Cade nel dimenticatoio perché non ci sarà un processo in aula con dibattimento? Noi non crediamo. La verità è che la corruzione ha sempre poco appeal mediatico e questo perché anche gli organi di stampa vogliono che sia così, ma la verità è anche che l’Expo ormai si deve fare, deve andare avanti, costi quel che costi. E a fronte dei biglietti che si stanno vendendo (le fonti ufficiali parlano di almeno 4 milioni, addirittura), meglio non sporcare l’evento.
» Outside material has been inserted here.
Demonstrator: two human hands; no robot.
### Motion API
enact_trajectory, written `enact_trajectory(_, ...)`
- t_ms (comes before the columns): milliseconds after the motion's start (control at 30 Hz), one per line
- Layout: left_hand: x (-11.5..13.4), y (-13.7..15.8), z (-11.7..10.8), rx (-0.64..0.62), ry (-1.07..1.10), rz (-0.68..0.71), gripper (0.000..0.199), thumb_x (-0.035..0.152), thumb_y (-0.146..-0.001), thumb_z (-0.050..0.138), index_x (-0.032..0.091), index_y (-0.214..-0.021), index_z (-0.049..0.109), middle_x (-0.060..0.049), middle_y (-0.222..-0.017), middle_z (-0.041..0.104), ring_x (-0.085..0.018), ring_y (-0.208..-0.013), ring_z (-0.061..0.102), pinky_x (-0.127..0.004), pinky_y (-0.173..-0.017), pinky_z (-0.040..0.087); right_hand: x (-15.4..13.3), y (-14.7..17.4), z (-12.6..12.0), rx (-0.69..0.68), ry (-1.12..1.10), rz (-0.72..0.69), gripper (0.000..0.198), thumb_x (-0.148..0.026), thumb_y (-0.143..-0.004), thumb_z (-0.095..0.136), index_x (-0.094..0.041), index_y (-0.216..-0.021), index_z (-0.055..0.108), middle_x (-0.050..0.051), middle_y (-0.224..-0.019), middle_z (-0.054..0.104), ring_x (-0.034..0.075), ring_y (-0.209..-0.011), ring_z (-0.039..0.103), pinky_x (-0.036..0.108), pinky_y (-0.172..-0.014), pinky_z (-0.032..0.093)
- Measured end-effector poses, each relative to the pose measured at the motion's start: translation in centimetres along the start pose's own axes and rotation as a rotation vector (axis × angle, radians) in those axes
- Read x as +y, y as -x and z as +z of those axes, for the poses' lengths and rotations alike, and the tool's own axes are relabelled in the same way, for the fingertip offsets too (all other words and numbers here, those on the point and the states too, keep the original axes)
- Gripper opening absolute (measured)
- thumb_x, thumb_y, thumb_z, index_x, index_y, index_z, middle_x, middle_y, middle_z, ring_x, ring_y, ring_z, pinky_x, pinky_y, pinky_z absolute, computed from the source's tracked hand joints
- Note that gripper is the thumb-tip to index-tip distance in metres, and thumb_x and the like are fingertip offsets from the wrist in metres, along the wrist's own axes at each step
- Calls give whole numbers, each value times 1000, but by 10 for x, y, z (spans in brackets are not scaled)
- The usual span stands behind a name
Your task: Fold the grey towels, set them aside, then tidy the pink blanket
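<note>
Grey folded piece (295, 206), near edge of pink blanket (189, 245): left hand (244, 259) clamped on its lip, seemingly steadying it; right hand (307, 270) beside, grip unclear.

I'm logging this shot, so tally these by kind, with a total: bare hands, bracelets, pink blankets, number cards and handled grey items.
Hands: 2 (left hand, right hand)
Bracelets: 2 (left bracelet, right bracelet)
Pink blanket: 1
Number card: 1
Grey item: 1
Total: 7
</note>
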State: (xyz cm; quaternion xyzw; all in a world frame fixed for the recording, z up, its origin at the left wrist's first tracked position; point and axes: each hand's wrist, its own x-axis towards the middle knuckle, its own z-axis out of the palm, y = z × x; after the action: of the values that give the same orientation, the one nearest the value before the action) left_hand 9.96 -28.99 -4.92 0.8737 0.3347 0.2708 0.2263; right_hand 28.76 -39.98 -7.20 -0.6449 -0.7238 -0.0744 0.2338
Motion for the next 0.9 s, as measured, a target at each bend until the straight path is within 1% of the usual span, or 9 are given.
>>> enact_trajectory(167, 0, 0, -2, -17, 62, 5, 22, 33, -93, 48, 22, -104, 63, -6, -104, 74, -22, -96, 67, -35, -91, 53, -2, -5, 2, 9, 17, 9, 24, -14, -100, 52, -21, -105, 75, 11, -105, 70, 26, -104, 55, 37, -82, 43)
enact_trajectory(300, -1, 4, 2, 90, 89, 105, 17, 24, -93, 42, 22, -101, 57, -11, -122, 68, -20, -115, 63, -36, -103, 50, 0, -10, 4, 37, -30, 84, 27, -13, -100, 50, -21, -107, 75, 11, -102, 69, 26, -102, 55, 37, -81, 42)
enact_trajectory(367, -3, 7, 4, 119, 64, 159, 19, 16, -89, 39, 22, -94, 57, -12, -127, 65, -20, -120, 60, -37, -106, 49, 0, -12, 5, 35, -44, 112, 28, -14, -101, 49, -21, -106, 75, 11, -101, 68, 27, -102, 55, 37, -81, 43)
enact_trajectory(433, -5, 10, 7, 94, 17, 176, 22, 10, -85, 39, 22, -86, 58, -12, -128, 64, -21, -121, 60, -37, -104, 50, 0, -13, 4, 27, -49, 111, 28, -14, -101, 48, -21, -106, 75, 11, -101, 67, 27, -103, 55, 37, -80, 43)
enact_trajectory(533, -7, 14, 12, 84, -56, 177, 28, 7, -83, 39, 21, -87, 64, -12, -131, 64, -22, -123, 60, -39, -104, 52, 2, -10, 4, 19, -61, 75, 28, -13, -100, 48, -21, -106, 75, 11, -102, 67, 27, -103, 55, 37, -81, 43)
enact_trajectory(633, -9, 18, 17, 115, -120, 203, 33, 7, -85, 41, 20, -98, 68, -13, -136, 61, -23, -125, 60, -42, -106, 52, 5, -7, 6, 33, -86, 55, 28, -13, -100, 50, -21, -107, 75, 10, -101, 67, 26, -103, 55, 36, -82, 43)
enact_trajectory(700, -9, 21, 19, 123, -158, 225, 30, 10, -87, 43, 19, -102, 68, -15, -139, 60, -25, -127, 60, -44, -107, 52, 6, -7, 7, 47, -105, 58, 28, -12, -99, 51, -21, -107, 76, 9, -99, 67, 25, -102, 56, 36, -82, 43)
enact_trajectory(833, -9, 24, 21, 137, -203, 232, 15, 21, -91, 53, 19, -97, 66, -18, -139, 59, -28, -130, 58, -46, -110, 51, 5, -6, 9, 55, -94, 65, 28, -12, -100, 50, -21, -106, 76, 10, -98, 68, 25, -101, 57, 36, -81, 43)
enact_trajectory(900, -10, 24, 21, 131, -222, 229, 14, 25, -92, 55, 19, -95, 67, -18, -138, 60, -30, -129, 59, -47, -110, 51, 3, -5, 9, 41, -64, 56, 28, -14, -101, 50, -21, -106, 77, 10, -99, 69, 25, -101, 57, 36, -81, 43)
C’è poi un altro fatto che sconcerta ancora. In un’intervista rilasciata al Fatto Quotidiano da Raffaele Cantone, il magistrato Presidente dell’Autorità Nazionale Anticorruzione, emerge l’impotenza dei cittadini nel contrasto del fenomeno.

Cantone ammette di aver concorso a far emergere dei fatti confluiti negli scandali Mose ed Expo, tuttavia rimarca di non avere poi tutti i poteri di agire nella repressione. Alla domande del giornalista: «Ma sul piano repressivo si sta facendo abbastanza? Lei ha detto più volte che bisogna intervenire su falso in bilancio, prescrizione e attività investigative…

Cantone risponde:

Questi temi sono stati inseriti nel contesto della riforma della giustizia, ma io mi auguro che prima o poi vengano stralciati e trovino una corsia preferenziale. Anche se interventi come quelli sull’autoriciclaggio o il falso in bilancio vanno ben calibrati. Per fare emergere i reati di corruzione occorre invece una riflessione ulteriore, sul versante repressivo, che però non ci compete.

Cantone rimarca insomma come sia difficile agire per la sua Autorità, a livello penale, ma insiste sulla collaborazione con la Corte dei Conti e con i cittadini. Partecipare ai dibattiti, uscire dagli uffici giudiziari per i magistrati anticorruzione è fondamentale per far capire agli italiani come vengono derubati e cosa fare. Interessante l’esperimento sul numero per le segnalazioni anonime il cosiddetto whistleblowing attivato dall’Anac. Ma su questo – uno strumento che alimenta la trasparenza, ovvero l’unica via per combattere la corruzione per il cittadino – c’è ancora molta strada da fare. «Ad oggi sono arrivate circa 40 segnalazioni di cui la metà erano abbastanza utili – dice Cantone – Il rischio del whistleblower è però che diventi uno sfogatoio. E poi resta il problema di una procedura che in tutte le fasi garantisca l’anonimato di chi ci scrive. Ci siamo lavorando. Ma mi faccia aggiungere una cosa. Non le sembra strano che non siamo riusciti a trovare un nome italiano per questo istituto? Il solo fatto che non sia facile trovare una parola adatta la dice lunga sulla nostra situazione culturale. In italiano qualsiasi traduzione ha un sapore dispregiativo: delatore, collaboratore…».

Tutto vero, ma finchè la Legge punisce fino a 3 anni di carcere il cittadino o l’imprenditore che denuncia la corruzione, ammettendo quindi di aver commesso il fatto, non risolveremo molto. Pensiamoci: finché le leggi le fanno i corrotti è difficile fare la lotta alla corruzione!